■ WORK INSTRUCTIONS:
Whenever the word "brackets" shows up in a line of the data, copy that line.

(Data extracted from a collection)
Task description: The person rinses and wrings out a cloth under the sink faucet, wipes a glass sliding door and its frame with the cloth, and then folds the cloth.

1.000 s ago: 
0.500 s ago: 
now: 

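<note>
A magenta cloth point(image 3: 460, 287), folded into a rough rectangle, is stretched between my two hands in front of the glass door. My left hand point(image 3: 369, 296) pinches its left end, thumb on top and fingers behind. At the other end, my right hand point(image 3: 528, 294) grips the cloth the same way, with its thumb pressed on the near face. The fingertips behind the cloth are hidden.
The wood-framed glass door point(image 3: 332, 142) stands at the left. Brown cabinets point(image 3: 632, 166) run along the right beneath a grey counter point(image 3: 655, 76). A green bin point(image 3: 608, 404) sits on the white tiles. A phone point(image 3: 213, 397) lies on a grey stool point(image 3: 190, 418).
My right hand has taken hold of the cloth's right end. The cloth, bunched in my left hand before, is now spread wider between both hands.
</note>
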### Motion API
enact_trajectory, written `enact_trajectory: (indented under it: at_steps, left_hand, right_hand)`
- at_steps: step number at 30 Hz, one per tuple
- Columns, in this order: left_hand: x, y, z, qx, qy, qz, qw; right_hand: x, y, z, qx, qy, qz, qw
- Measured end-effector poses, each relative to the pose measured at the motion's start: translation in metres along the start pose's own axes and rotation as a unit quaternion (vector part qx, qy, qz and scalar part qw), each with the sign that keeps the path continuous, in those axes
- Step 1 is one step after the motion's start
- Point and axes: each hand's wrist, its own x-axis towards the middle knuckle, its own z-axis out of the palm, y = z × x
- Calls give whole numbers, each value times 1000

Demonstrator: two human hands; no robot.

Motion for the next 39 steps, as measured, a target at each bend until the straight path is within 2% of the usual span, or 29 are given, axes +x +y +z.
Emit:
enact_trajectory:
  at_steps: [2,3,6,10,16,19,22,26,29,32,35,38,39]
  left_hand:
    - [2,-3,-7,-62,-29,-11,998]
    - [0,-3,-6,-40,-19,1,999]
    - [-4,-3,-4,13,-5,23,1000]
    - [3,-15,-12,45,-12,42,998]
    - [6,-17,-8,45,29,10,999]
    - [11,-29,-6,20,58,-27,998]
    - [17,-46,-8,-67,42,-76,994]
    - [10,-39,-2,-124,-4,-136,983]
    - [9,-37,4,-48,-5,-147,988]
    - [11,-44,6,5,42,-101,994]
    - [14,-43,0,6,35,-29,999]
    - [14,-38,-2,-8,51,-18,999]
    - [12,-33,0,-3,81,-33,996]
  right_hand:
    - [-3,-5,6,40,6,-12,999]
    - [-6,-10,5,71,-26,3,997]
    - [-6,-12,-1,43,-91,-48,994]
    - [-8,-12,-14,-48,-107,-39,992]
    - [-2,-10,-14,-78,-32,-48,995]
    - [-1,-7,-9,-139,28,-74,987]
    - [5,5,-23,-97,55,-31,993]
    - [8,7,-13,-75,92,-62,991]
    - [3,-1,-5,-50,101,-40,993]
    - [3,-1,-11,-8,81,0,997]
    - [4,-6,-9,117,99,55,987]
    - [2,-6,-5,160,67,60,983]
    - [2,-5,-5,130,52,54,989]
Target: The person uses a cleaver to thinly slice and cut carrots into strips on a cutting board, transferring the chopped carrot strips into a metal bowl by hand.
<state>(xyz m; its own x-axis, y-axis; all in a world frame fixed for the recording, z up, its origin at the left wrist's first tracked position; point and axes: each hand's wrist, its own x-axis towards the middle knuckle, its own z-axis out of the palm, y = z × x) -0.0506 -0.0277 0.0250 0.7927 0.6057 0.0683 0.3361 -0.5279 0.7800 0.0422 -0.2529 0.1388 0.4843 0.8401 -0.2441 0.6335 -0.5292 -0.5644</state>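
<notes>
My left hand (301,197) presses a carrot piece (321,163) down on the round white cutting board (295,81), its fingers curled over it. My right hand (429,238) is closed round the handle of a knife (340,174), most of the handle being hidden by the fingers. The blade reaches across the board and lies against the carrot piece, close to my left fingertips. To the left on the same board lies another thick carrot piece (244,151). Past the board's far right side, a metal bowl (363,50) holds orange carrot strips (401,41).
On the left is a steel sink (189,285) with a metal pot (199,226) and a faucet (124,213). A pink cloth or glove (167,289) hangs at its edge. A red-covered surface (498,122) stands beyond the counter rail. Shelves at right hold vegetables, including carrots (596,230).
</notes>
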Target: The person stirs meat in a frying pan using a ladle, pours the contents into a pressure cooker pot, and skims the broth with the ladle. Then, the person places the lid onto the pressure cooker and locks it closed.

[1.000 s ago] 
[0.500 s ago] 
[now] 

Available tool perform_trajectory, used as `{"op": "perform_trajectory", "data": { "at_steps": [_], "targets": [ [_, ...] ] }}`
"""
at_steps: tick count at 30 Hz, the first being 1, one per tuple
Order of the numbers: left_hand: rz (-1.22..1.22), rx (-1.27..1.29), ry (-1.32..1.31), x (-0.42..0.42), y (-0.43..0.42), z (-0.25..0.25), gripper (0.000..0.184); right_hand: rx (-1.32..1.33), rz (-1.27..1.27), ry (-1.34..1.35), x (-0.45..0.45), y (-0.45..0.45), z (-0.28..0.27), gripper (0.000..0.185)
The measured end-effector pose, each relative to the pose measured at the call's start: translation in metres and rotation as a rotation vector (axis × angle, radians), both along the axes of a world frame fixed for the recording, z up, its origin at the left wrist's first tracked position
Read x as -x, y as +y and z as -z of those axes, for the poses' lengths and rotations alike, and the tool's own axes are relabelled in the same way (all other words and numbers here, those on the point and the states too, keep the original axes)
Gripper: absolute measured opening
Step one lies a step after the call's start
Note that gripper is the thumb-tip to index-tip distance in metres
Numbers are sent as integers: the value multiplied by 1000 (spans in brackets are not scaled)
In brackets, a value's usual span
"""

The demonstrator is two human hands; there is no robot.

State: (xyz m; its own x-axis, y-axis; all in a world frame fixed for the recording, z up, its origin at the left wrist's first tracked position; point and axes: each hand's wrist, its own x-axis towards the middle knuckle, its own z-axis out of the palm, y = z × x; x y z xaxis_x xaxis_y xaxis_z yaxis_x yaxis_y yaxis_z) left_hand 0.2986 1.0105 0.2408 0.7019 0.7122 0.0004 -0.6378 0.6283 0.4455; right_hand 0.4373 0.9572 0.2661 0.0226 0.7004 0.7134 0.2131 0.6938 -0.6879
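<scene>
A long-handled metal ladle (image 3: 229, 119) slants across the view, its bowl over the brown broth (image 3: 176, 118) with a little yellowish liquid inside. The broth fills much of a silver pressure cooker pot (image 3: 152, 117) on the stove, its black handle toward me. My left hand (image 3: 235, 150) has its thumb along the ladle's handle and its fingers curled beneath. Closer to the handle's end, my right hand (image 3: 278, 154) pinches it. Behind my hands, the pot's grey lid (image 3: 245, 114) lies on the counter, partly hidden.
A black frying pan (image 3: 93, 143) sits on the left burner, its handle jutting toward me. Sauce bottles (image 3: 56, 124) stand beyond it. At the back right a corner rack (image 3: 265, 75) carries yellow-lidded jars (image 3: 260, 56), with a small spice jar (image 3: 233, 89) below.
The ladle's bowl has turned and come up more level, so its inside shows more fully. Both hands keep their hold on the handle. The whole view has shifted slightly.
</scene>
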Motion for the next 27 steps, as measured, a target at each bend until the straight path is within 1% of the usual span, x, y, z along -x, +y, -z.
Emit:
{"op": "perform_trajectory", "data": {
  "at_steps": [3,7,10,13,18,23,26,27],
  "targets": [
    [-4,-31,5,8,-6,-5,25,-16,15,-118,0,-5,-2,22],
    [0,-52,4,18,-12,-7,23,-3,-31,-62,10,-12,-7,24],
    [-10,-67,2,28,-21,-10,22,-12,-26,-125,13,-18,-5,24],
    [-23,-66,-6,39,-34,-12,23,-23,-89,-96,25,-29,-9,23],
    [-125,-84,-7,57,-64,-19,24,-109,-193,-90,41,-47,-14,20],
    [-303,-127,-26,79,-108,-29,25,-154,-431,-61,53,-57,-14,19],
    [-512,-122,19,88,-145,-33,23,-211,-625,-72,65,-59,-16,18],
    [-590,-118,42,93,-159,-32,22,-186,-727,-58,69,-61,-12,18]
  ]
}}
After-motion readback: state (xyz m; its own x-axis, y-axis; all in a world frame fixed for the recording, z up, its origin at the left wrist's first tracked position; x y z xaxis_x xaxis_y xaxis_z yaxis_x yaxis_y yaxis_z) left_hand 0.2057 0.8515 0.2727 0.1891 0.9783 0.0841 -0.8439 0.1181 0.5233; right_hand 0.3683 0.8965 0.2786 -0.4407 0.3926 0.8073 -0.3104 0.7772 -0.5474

■ RESPONSE TO THE TASK:
Numbers are sent as integers: the value multiplied by 1000 (spans in brackets are not scaled)
In brackets, a value's usual span

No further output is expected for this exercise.